The Economist’s 2010 MBA Ranking

Besides the global rankings done annually by The Economist, the British magazine also publishes separate lists for the best schools in North America, Europe, and Asia. How does the latest 2010 ranking compare with Poets&Quants’ assessments?

There are some wide differences of opinion. First off, it’s important to note that the Poets&Quants ranking is based on a weighted blending of the five most influential and regularly published MBA rankings–BusinessWeek, U.S. News & World Report, The Financial Times, The Economist, and Forbes.

The big differences? At the very top, Harvard and Stanford are number one and two in the P&Q ranking. The Economist improbably ranks Harvard fourth in the world and fourth in North America behind Chicago, Dartmouth and Berkeley. It ranks Stanford seventh in the world, behind IESE in Spain and IMD in Switzerland, and fifth in North America. There are greater disparities, however, up and down The Economist’s North American list of 57 schools.

The magazine ranks the University of Southern California’s Marshall School of Business 13th, ahead of Yale, Michigan and Duke, versus the P&Q rank for USC’s business school of 23. The University of Washington’s Foster School fares well by The Economist which ranks it 19th versus a 28th place showing in the Poets&Quants list. Rice University’s Jesse Jones School gets a highly favorable ranking of 26th among North American schools, while it is ranked 46th by P&Q. Penn State’s Smeal School of Business comes it with a 33rd showing, ten places higher than Poets&Quants.

What’s behind the differences? Methodology. What a publication chooses to measure and how much weight it places on various metrics largely determine the outcome of all these rankings. The Economist puts 35% of the weight on what it calls “open new career opportunities,” a category that includes such things as percentage of graduates in jobs within three months of graduation as well as the diversity of corporate recruiters who come to campus. Another 35% weight is applied to “personal development/educational experience,” which includes among other things average GMAT scores of incoming students, number of languages on offer and the range of overseas exchange programs. Some 20% of the ranking is based on starting salaries and the increase in pay from pre-MBA compensation.
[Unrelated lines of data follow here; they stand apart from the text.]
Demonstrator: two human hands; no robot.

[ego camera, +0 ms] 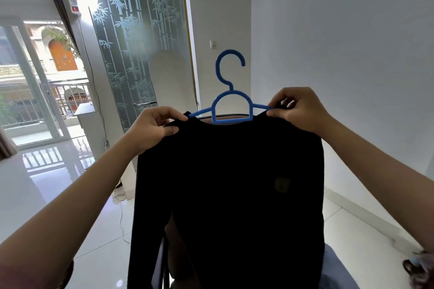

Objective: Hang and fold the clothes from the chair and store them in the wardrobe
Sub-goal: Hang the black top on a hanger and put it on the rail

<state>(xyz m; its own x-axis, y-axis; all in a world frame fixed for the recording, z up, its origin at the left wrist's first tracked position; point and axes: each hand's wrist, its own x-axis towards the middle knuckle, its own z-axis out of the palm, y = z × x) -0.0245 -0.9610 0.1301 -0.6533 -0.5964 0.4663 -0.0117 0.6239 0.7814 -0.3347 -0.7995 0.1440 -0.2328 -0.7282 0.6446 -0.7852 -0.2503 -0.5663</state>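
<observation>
A black long-sleeved top (230, 190) with a small chest badge hangs in front of me, filling the lower middle of the head view. A blue plastic hanger (231, 101) sits inside its neck, hook upright above the collar. My left hand (152, 129) pinches the top's left shoulder over the hanger arm. My right hand (298, 108) pinches the right shoulder and the end of the hanger's arm. Behind the neckline the dark back of the chair (225, 116) shows; lower down its frame (162, 263) appears beside the hanging sleeve.
A frosted glass door with a bamboo pattern (141, 37) stands ahead. A sliding glass door (35, 82) opens to a balcony on the left. White glossy floor tiles (70, 190) spread around, with a cable (121, 213) lying on them. A plain wall (340, 54) fills the right.
</observation>
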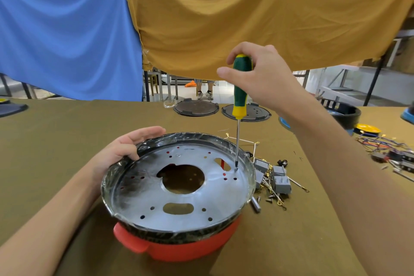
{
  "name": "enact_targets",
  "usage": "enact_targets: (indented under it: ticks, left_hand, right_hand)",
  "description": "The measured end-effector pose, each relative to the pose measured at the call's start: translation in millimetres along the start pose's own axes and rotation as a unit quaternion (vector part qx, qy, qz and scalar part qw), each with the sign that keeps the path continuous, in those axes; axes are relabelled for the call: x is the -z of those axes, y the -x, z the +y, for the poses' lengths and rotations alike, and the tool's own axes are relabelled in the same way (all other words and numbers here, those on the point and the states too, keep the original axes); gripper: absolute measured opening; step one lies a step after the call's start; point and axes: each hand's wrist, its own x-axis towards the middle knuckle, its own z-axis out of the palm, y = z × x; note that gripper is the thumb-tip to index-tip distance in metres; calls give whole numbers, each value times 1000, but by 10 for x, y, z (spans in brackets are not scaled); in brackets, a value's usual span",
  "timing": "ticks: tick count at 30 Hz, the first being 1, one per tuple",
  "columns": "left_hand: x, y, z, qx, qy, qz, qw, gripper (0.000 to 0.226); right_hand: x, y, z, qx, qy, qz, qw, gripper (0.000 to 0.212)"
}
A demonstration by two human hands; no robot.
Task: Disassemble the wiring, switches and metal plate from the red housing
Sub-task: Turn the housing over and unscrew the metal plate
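Right hand [257,78] grasps screwdriver [240,87], tip on plate [179,199] screw. Left hand [125,152] grips housing [179,246] rim. Keep shaft upright, press firmly.

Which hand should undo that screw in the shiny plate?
The right hand, probably. It already grips the screwdriver, whose tip sits on the metal plate near its right edge. The left hand holds the rim of the red housing, steadying it.

workshop | cloth-covered bench [67,141] | loose screws [270,197], wire bundles [380,144] | metal racks [349,83] behind hung sheets [246,17]
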Motion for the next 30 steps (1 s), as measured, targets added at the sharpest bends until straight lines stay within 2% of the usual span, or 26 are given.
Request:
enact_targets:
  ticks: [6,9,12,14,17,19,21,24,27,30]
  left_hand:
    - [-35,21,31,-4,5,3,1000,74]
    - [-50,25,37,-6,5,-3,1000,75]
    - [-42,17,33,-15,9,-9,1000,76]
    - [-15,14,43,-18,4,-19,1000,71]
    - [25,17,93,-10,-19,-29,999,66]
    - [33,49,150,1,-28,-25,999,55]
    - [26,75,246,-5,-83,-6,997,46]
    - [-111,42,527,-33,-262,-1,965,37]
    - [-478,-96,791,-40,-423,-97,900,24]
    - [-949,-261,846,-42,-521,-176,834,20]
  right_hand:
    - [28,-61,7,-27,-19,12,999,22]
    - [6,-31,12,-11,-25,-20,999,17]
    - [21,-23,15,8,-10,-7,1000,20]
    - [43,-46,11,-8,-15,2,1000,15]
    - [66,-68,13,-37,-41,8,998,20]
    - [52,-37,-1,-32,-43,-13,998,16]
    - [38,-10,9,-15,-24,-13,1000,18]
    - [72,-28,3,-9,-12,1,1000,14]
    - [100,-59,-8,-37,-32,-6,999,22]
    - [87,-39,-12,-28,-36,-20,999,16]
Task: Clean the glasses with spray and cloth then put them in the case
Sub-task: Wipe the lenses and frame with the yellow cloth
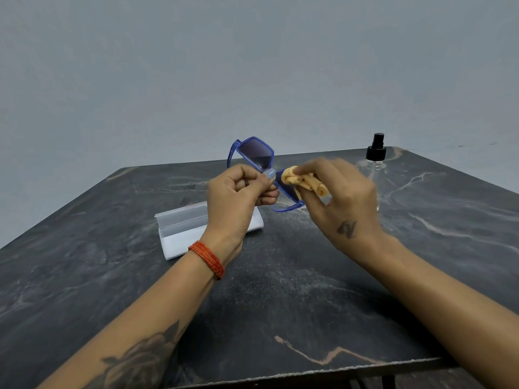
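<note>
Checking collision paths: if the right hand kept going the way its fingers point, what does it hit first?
The right hand points up-left, already pressing the orange cloth onto the blue glasses. Beyond those, probably the left hand holding the frame, though depth is unclear.

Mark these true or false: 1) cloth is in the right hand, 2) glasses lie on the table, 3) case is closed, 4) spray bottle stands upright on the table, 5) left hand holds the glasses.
1) True. The right hand presses the orange cloth against one lens.
2) False. The blue glasses are held up above the table.
3) False. The white case lies open on the table, partly hidden behind the left wrist.
4) True. The spray bottle stands upright at the far right of the table, cap on top.
5) True. The left hand pinches the glasses near the bridge.
</note>
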The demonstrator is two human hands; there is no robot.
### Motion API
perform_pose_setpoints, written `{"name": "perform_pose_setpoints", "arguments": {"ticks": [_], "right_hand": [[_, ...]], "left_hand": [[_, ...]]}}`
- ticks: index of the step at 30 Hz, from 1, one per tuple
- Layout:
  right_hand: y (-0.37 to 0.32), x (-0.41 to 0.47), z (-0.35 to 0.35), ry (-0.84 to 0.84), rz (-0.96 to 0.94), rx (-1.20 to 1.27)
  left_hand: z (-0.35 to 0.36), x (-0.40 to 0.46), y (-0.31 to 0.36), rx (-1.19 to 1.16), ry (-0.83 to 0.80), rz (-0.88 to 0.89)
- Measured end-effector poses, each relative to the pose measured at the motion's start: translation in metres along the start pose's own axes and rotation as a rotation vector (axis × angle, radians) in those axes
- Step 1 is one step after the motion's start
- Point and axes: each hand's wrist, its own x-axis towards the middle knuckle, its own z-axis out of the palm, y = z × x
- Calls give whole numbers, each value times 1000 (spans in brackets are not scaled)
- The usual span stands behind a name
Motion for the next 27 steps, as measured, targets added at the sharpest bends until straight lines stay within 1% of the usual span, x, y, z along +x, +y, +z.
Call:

Finally, 10% is based on metrics that take into account how international the alumni are and what graduates think of the school’s alumni network.

Here’s a comparison chart that shows the top 35 North American schools according to The Economist and how the ranking compares with the PoetsandQuants analysis. An asterisk indicates a rank of a school in our non-U.S. ranking.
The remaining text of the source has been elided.